• **EXERCISE GOAL**
Pictures in the entries below are excluded; copy only the lines from the one containing "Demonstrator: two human" to the one containing "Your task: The", both included.

Extracted records:
══════════

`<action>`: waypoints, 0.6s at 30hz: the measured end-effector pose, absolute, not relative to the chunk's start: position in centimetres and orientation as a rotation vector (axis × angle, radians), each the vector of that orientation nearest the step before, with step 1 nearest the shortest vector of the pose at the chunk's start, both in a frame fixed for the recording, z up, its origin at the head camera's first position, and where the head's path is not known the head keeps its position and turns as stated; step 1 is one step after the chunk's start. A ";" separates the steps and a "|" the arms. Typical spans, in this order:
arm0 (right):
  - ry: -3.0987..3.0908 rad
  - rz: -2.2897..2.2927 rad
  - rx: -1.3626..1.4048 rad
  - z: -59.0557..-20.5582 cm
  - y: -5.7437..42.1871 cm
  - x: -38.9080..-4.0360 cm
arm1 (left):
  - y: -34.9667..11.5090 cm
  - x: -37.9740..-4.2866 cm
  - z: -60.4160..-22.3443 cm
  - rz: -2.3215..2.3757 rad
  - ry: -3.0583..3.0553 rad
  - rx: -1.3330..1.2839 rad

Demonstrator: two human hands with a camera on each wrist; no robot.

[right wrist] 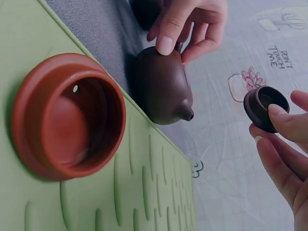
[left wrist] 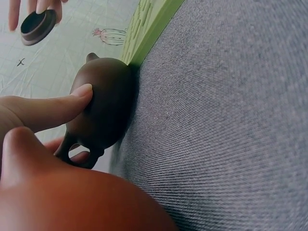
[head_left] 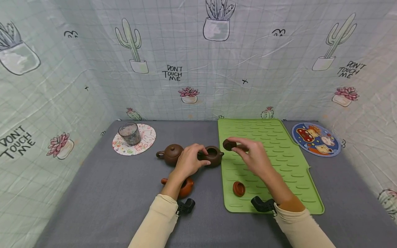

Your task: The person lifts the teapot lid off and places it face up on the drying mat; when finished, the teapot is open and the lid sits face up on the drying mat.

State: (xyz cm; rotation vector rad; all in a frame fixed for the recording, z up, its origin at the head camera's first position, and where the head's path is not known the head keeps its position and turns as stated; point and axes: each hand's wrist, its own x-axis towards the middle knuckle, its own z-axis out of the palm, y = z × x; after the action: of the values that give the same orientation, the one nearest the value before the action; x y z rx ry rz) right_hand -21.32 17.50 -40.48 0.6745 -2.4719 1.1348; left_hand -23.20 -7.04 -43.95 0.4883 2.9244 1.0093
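Observation:
My left hand point(head_left: 188, 160) holds an open dark brown teapot point(head_left: 214, 162) at its handle side, the thumb pressed on its body in the left wrist view. The pot's spout points right, at the green mat's edge. Above the mat, my right hand point(head_left: 256, 159) pinches a small dark lid point(right wrist: 263, 109) between thumb and fingers, its hollow underside showing. An orange-brown lid point(right wrist: 72, 120) lies hollow side up on the mat. Partly behind my left wrist stands an orange-brown teapot point(head_left: 186, 188) without its lid. Another dark teapot point(head_left: 172, 154), lidded, is left of my left hand.
The green ridged mat point(head_left: 273, 172) covers the right part of the grey table point(head_left: 108, 199). At the back left a glass point(head_left: 130, 134) stands on a floral round mat point(head_left: 147, 137). A blue cartoon round mat point(head_left: 316, 139) lies at the back right. Printed cloth walls surround the table.

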 end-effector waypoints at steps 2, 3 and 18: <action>-2.465 1.136 0.689 -40.4 17.7 -21.1 | -7.1 -23.2 -43.9 1.011 2.922 0.488; -2.462 1.131 0.698 -40.3 17.8 -21.0 | -7.1 -23.2 -43.9 1.011 2.921 0.488; -2.537 1.009 0.718 -40.8 19.6 -19.3 | -7.2 -23.4 -43.9 1.031 2.901 0.505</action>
State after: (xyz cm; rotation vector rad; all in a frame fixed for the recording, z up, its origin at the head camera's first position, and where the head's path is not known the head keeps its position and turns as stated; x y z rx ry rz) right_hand -19.34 19.64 -40.81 0.7180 -2.5370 1.0091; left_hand -23.43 -7.19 -43.93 0.5049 2.9010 1.0312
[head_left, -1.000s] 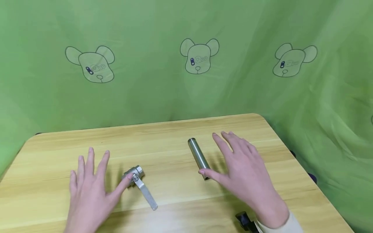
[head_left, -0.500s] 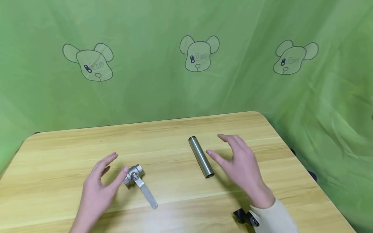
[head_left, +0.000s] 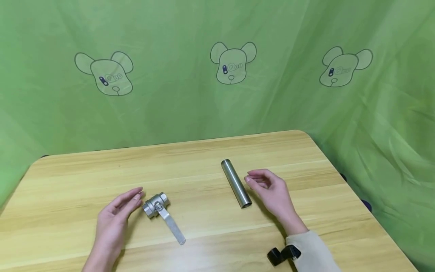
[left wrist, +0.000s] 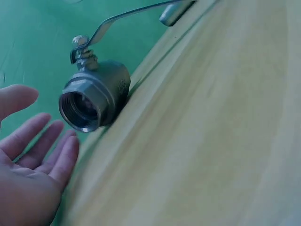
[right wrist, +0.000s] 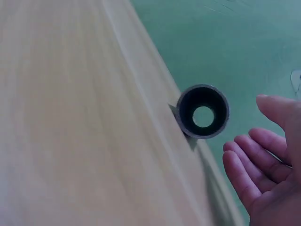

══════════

• **TASK RESPONSE**
Demonstrator: two human hands with a camera on each wrist; no robot.

[right wrist] 
[left wrist] 
[head_left] 

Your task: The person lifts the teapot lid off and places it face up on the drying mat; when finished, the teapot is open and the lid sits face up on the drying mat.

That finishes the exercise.